You can look at (currently very) verbose output of DOM-diffing by turning on the --debug option.

$ node domdiff.test.js --debug /tmp/orig.html /tmp/edited.html
...
$ node domdiff.test.js --help

Debugging selser[edit]

To debug the selective serializer, you can use --trace selser. Using this flag will automatically enable tracing of the regular serializer, so there is no need to say --trace wts as well.

$ node parse --selser --oldtextfile /tmp/wt --oldhtmlfile /tmp/orig.html --trace selser < /tmp/edited.html

Debugging tips for parser tests (parserTests.js script)[edit]

Running tests in all modes[edit]

parserTests is the script to run parser tests. The following command runs tests in all 5 modes. Of course, you can run tests for any of the 5 combinations. The default commandline runs in 4 modes (excludes selser mode).

$ node parserTests --wt2html --wt2wt --html2wt --html2html --selser

All commandline options that the parse.js script accepts can be passed into parserTests as well. So, the debugging techniques from the previous section are applicable here. In addition, a couple parser tests specific options are useful when debugging parser test failures.
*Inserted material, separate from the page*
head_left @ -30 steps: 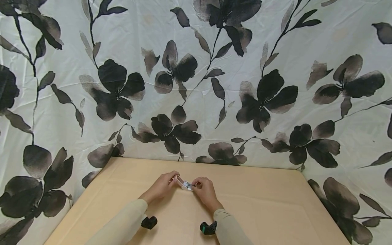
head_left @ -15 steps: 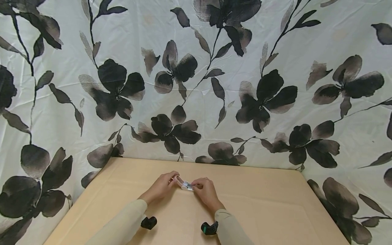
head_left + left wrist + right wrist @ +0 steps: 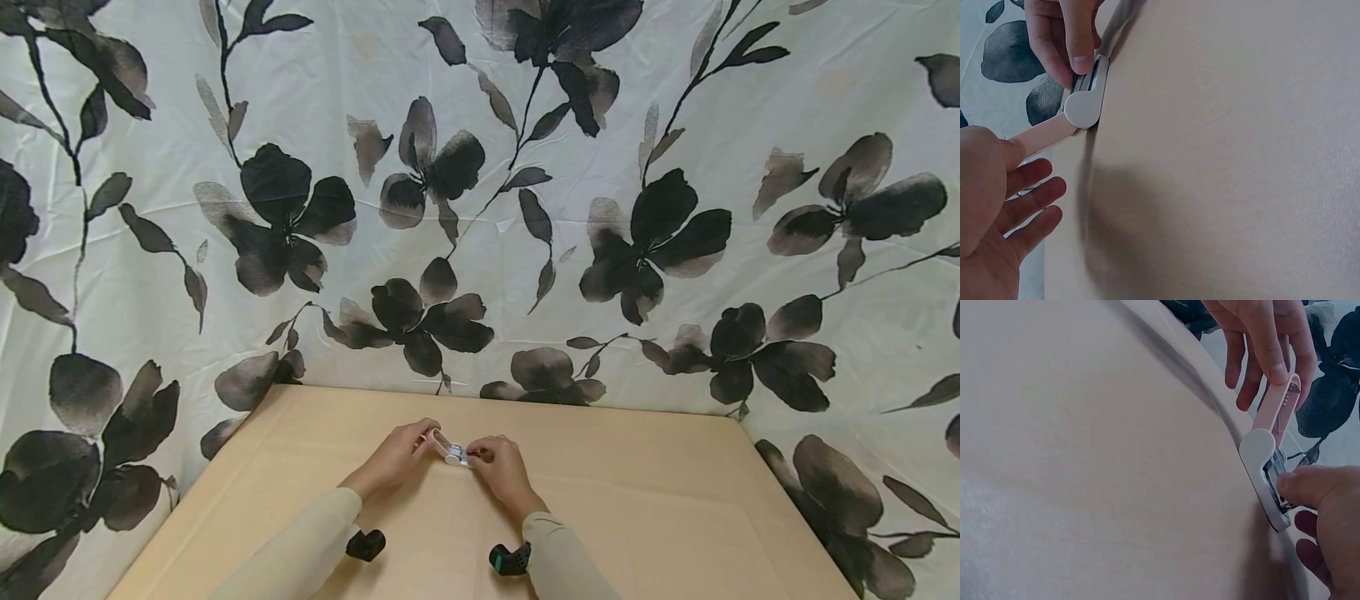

Running a subset of tests[edit]

parserTests accepts the --filter <string> option which can be used to run a single test or a subset of tests. Examples below:

$ node parserTests --wt2html --filter "Tabs don't trigger preformatted text"
$ node parserTests --wt2wt --selser --filter "Tabs don't trigger preformatted text" 
--trace wts,selser
$ node parserTests --wt2wt --selser --filter "Tabs don't trigger preformatted text" 
--trace wts,selser --no-blacklist

The last commandline ignores the blacklist entries and dumps failure output (input, expected output, and rendered output).

Running selser with a specific edit[edit]

In selser mode, parserTests script generates a bunch of edited DOM tests by generating random DOM changes and applying those to the HTML and running selser test on it. The generated changes is called a changetree and is specific to the wt2html output produced on the wikitext for a test. In order to run a selser test for a specific change-tree, the --changetree commandline flag can be used.

$ node parserTests --selser --filter "Tabs don't trigger preformatted text" --changetree "[2,0,0]" --no-blacklist

Usually this last commandline is used to debug a failing selser test as recorded in the blacklist file and determining whether wt2wt output is incorrect or selser output is incorrect. This is easy to determine by dumping the edited DOM after the changetree is applied to the wt2html output as follows:

$ node parserTests --selser --filter "Tabs don't trigger preformatted text" 
--changetree "[2,0,0]" --dump dom:post-changes --no-blacklist
WARNING: parserTests.txt not up-to-date with upstream.
ParserTests running with node v0.10.19
Initialisation complete. Now launching tests.
-------------------------
Change tree: [2,0,0]
-------------------------
DOM with changes applied: <body data-parsoid="{&quot;dsr&quot;:[0,75,0,0]}">gzlly4beyrx561or<p data-parsoid="{&quot;dsr&quot;:[0,33,0,0]}">	This is not
	 preformatted text.</p>
<pre data-parsoid="{&quot;dsr&quot;:[34,75,1,0]}">This is preformatted text.
	So is this.</pre></body>

Using debug_selser.sh script[edit]

For debugging selser failures for a specific test with a specific edit, debug_selser.sh script is your friend. It takes the test name as the first argument and the edit tree as its second argument.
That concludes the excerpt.